The country has already started operation of a pilot UHV power line and is in the process of constructing two major lines spanning 2000 km. State Grid also says that it wants to incorporate ‘smart grid’ technology into its power system to improve efficiency and flexibility.

Earlier estimates put China’s spending on UHV systems at 300 billion yuan ($44 billion) by 2012. UHV technology allows large quantities of power to be transmitted more efficiently than with conventional high voltage systems, and lines require smaller transmission corridors than the equivalent lines at lower voltages.

It is particularly suitable for countries like China, where large energy resources are located far away from demand centres.

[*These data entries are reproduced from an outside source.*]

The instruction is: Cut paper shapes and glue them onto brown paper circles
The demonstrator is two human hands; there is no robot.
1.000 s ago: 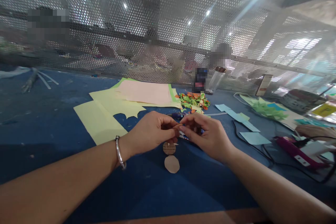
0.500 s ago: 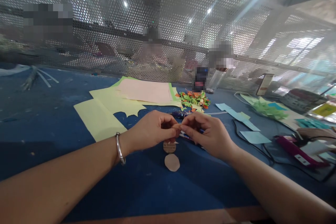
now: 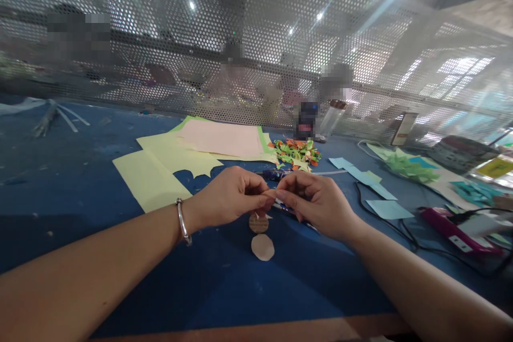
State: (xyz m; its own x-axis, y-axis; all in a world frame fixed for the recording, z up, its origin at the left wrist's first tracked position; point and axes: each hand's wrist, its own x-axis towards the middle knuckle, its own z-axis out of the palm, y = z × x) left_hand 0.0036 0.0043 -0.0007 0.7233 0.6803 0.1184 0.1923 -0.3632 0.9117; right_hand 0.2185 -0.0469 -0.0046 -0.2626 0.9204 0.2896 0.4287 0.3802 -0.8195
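Observation:
My left hand [image 3: 236, 195], with a silver bangle at its wrist, pinches one side of a small pale orange piece of paper [image 3: 271, 193]. On its other side, the thumb and fingertips of my right hand [image 3: 320, 200] are closed on the same piece. Most of that piece is hidden by the fingers. Just below my left fingertips, a brown cardboard disc [image 3: 258, 224] lies on the blue table [image 3: 200, 288]. Nearer to me is a pale pink paper circle [image 3: 263, 248]. Pens [image 3: 285, 207] lie partly under my right hand.
Yellow sheets [image 3: 160, 181] and a pink sheet [image 3: 220, 138] lie beyond my left hand. A heap of green and orange scraps [image 3: 296, 154] is behind my hands. On the right are pale blue papers [image 3: 388, 209], a magenta power strip [image 3: 457, 232] and cables. A perforated metal screen [image 3: 260, 37] stands behind.
Both hands keep their pinch on the small paper piece with only slight finger shifts. The cardboard disc shows a little more below my left fingers.

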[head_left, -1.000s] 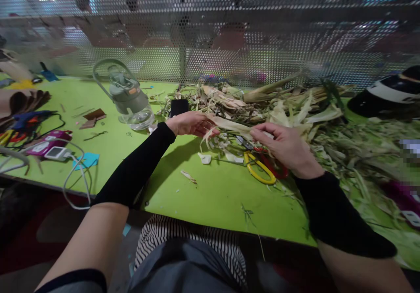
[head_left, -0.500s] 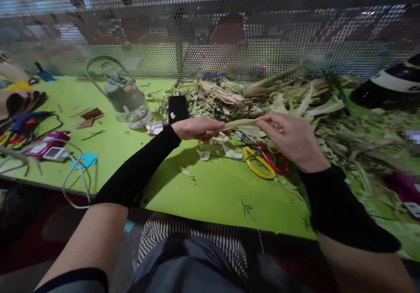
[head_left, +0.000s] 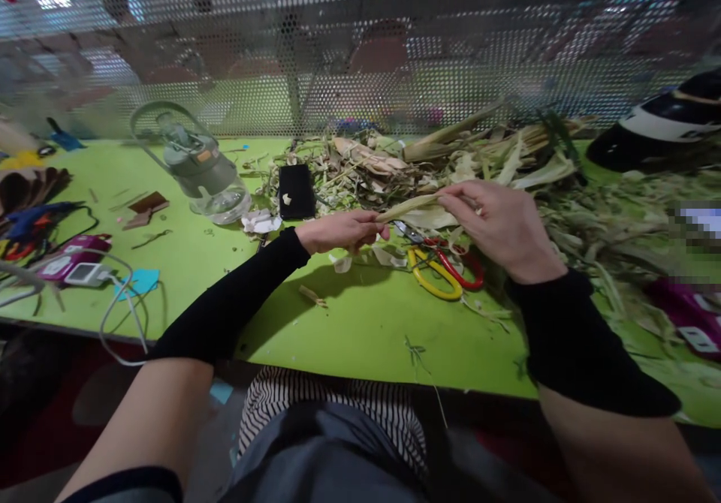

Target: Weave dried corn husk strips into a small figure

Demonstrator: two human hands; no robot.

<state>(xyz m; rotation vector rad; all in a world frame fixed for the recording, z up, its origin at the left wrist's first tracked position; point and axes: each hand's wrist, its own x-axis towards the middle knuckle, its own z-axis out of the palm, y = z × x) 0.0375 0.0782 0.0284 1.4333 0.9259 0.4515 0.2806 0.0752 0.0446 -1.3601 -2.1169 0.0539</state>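
Note:
A pale green strip of corn husk [head_left: 414, 206] is stretched between my two hands above the green table. My left hand [head_left: 343, 231] pinches its left end, fingers closed. At the other end, my right hand [head_left: 499, 225] grips the husk between thumb and fingertips. Just below the husk lie scissors [head_left: 436, 272] with one yellow and one red handle, blades partly hidden. Behind my hands spreads a heap of dried husks and leaf scraps [head_left: 383, 165]. Small white scraps [head_left: 388, 257] rest near the scissors.
Left of the heap are a black phone [head_left: 297, 191] and a clear bottle [head_left: 197, 169] with a grey-green lid. Farther left lie a purple power strip [head_left: 76, 255] with cables and a blue glue gun [head_left: 39, 221]. A dark bottle [head_left: 659, 124] stands at right, before a perforated metal screen [head_left: 349, 52].
My right hand has risen slightly and the husk between my hands looks more spread open. The whole view has shifted a little, moving the table things left.

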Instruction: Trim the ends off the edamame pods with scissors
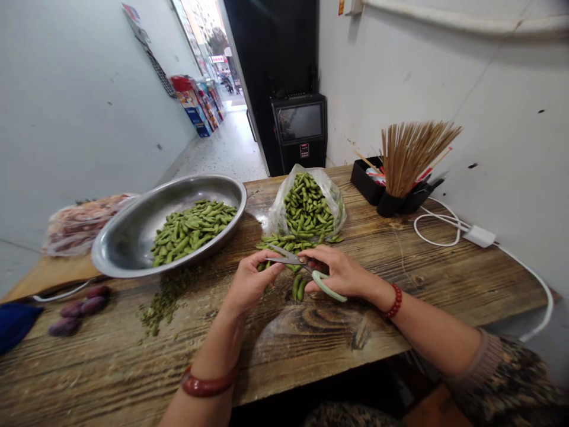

Earlier this year State Grid Corporation said that European technology group ABB had successfully commissioned a switchgear unit capable of handling more than 1100 kV – a new benchmark in voltage levels. The development came just over a year after State Grid awarded ABB a $440 million contract to provide equipment for a 2000 km UHV power ‘superhighway’ linking power plants in western China to the industrialized east coast.

The incorporation of smart grid technologies into the transmission network in China will allow an increase in the share of clean energy, according to State Grid.

The UHV gas insulated switchgear designed by ABB and its technology partner Xian Shiky has a switching capacity of 6900 MW.